## PROVIDED MATERIAL:
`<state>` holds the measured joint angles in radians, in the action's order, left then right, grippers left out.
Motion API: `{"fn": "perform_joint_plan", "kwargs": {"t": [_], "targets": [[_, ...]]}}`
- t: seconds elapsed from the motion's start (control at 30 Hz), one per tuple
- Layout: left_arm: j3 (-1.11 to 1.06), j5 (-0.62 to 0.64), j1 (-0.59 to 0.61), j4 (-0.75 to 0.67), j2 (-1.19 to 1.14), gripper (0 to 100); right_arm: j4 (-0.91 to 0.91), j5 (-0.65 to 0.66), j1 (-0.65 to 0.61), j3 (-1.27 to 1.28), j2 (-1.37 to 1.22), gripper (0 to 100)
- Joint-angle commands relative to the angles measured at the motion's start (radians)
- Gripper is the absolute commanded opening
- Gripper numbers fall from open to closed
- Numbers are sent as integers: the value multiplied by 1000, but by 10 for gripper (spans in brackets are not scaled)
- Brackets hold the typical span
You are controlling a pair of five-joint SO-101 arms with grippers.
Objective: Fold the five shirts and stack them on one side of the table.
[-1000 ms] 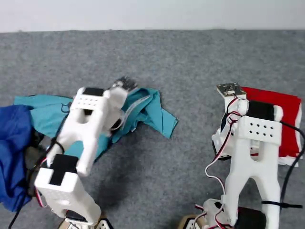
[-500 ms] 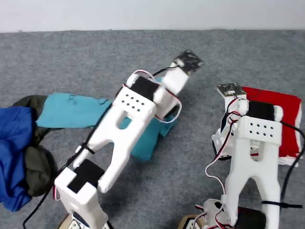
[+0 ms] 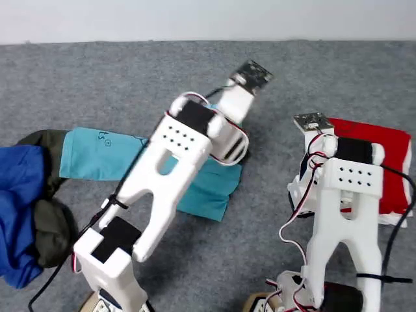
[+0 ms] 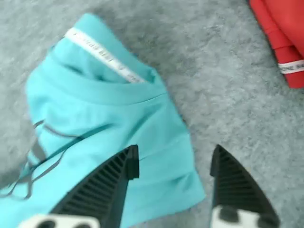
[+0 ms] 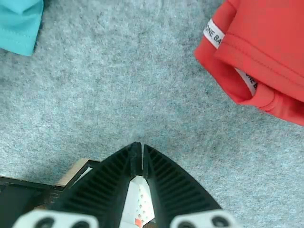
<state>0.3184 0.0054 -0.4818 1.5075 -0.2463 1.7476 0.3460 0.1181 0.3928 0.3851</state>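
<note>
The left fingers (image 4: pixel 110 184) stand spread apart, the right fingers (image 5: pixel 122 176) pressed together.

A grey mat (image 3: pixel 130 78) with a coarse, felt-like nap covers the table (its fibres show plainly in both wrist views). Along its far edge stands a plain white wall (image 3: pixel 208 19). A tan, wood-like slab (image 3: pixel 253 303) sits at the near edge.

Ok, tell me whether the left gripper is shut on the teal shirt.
No, the left gripper stands open over the teal shirt, its jaws spread wide apart.
</note>
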Motion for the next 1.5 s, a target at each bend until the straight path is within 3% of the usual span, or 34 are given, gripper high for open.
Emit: {"fn": "perform_joint_plan", "kwargs": {"t": [0.0, 0.2, 0.43, 0.67, 1.07, 1.47], "targets": [[108, 18, 86, 84, 18, 261, -4, -5, -76, -8, 24, 13], [254, 14, 336, 241, 18, 223, -4, -6, -351, -8, 24, 66], [265, 14, 654, 250, 20, 194, -130, -6, -579, -3, -47, 102], [265, 14, 845, 250, 18, 194, -214, -11, -745, -78, -326, 216], [206, -44, 999, 250, 18, 191, -225, -6, -808, -411, -728, 217], [205, -86, 1053, 245, 12, 191, -260, -12, -759, -430, -947, 215]]}}
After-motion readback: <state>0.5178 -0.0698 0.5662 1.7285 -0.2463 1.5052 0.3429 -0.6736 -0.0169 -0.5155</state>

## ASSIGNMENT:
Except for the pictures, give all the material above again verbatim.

## OUTPUT OF THE TASK:
`<state>` holds the measured joint angles in radians, in the action's order, left then right, grippers left out.
Motion API: `{"fn": "perform_joint_plan", "kwargs": {"t": [_], "targets": [[_, ...]]}}`
- t: seconds elapsed from the motion's start (control at 30 Hz), one per tuple
- Layout: left_arm: j3 (-1.11 to 1.06), j5 (-0.62 to 0.64), j1 (-0.59 to 0.61), j4 (-0.75 to 0.67), j2 (-1.19 to 1.14), gripper (0 to 100); right_arm: j4 (-0.91 to 0.91), j5 (-0.65 to 0.66), j1 (-0.65 to 0.61), j3 (-1.27 to 1.28), j2 (-1.37 to 1.22), gripper (0 to 100)
- Joint-angle commands relative to the angles measured at the motion's start (radians)
- Gripper is the absolute commanded opening
- Gripper numbers fall from open to closed
- Numbers are sent as integers: the value multiplied by 1000, but by 10 for gripper (spans in brackets are not scaled)
- Brackets hold the typical span
You are controlling a pair of five-joint SO-101 arms with grippers.
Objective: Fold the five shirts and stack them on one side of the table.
[-1000 ms] 
[-500 ms] 
[+0 ms] 
[+0 ms] 
[+0 ms] 
<state>0.3184 0.0054 -0.4818 1.5075 -0.2463 1.7476 0.3460 0.1181 0.3928 0.3851</state>
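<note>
The left fingers (image 4: pixel 110 184) stand spread apart, the right fingers (image 5: pixel 122 176) pressed together.

A grey mat (image 3: pixel 130 78) with a coarse, felt-like nap covers the table (its fibres show plainly in both wrist views). Along its far edge stands a plain white wall (image 3: pixel 208 19). A tan, wood-like slab (image 3: pixel 253 303) sits at the near edge.

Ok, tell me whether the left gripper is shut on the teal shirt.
No, the left gripper stands open over the teal shirt, its jaws spread wide apart.
</note>
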Motion for the next 1.5 s, a target at each bend until the straight path is within 3% of the usual span, or 34 are given, gripper high for open.
Emit: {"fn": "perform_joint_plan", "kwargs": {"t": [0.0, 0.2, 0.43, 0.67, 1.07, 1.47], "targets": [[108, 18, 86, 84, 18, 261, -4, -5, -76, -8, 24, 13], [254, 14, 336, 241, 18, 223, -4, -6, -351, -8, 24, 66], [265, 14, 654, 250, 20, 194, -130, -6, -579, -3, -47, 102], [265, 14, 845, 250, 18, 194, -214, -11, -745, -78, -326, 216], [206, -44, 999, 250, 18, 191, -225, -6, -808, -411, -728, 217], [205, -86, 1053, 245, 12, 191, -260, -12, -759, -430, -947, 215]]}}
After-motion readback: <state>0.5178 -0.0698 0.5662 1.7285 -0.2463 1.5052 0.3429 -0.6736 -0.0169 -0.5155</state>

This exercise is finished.